Learning to Disconnect: Is It Possible?

With the help of cognitive restructuring, you can restore a healthier lifestyle.

Key points

  • The "push-aesthetic" of modern life is harmful to our mental and physical health.
  • Our focus on work, technology, and other external stimuli has led us to neglect our needs and well-being.
  • "isochronometric living," or living in measured sprints and not lingering in just one, can help us balance.
  • We can change our inability to disconnect by challenging "encapsulated" beliefs with cognitive restructuring.
Yurii Maslak/Shutterstock
Source: Yurii Maslak/Shutterstock

People continue to push themselves continuously, hourly, daily, monthly, and yearly. We are taught that we must strive hard and that perhaps our self-worth is tied to what we do and what we achieve, including our outcomes.

It is woven into the social fabric of everything in today's world. Push, and push, and then push more. This "push-aesthetic" had a pronounced state in the '70s as work became tied heavily to identity and the modus of how hard one works being equally equated with how successful one is.

As the '80s and '90s came around, so did the internet of things and the human-technology symbiosis. Many sociologists had warned us of the day when we would suffer a "mental lag" behind the sheer velocity of such developments. Workloads increased, divorce rates were up, and "latch-key kids" were a thing. I was one of them, as parents worked even harder to establish their careers.

Today, I hear from a variety of people who can barely fit therapy into their otherwise extreme schedules. Such frenetic lifestyles have made their way into children's lives, where many are ushered into lifestyles that mimic their parent's constant connectivity.

Source: EwaStudio / Adobe Photostock
Source: EwaStudio / Adobe Photostock

It's a Busy World!

It is a busy world, as we are fed even more synthetic ways to stay connected to work, friends, and life. As a therapist, I have witnessed the extreme interplay between the many ways we connect and our inability to disconnect. It has become an incessant issue in the world of mental health, where many people's daily lives are aggressively managed by the ubiquitous nature of everything from cell phones, work or school technologies, boundary-less schedules, family obligations, social media affiliations, mandatory meetings, school and its functions, kids, college prep, establishing relationships, and the daily run of so many more responsibilities.
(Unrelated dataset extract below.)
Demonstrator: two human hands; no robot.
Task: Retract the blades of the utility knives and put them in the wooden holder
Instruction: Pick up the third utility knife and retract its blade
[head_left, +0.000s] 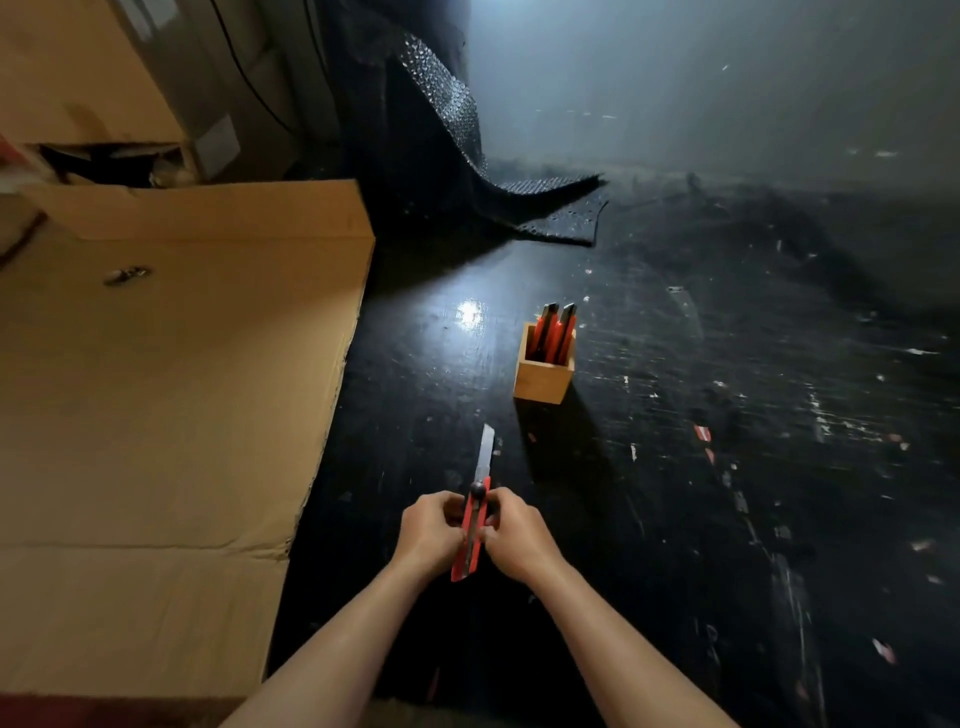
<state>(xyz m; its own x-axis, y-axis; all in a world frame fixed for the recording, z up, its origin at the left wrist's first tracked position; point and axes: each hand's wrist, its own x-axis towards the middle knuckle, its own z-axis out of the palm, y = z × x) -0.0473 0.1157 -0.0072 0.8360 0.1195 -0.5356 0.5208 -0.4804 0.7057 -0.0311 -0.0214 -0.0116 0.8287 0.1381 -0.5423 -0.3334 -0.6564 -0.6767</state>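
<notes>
A: Why are both hands on the one knife?

B: My guess is one steadies while the other works the slider. The left hand (429, 530) is curled around the red body of the utility knife (471, 535) from its 9 o'clock side, and the right hand (514, 538) is closed on it from 3 o'clock, with the fingertips (496, 506) pinching near the black slider knob (477, 488). Which finger presses the knob, I cannot tell.

A: And the blade?

B: The blade (484, 451) is out, long and bare, pointing toward 12 o'clock, away from the body. That seems deliberate: the edge faces nobody's wrist.

A: Where does it go afterwards?

B: Into the wooden holder (543, 371), which stands upright on the black table (727, 415) at about 1 o'clock from the knife tip, near but apart from it. Two red knives (555, 332) already stand in it, leaning toward its far right corner, so the near left part looks free.

A: Anything in the way?

B: Not between knife and holder. A flattened cardboard sheet (171, 374) lies at 9 o'clock, its edge close to the left forearm. Dark bubble wrap (441, 119) hangs down at 12 o'clock, well behind the holder. Small scraps of debris dot the table at 3 o'clock; they are clear of the path.
</notes>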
Just how busy have we become? I have observed people attempting to simultaneously conduct meetings in airports amidst the boisterous clatter of intercom announcements and cocktail party noise, dashing onto the tarmac with luggage in tow while attempting the precarious balancing act of keeping a drink from spilling over. This kind of living impacts the body and mind and, ultimately, has its day. Emily Nagoski, Ph.D. and author of Burnout: The Secret to Unlocking the Stress Cycle (2020), provides a sobering thought regarding people's inability to disconnect from their otherwise busy lives,

You can live without adequate rest, but eventually it will come for you, as the need for rest will grab you by the shirt, slam you to the ground, put its foot on your chest, and [say] ‘I told you to lie down!'

Cognitive absorption of work, school, or both has become an unmediated form of living. Such "constant" lifestyles typically lead to maladaptive ways of functioning and, ultimately, the "dark side" of health issues. Dysregulated moodiness, being emotionally flat, less creative, and less effective are just a fraction of the problems.

The Disconnect From Ourselves

The irony is that in our need to disconnect from all the variable influences around us, somewhere in us, we have already disconnected from our basic sense of "self." Thus, what has happened is that we have gone invisible to ourselves.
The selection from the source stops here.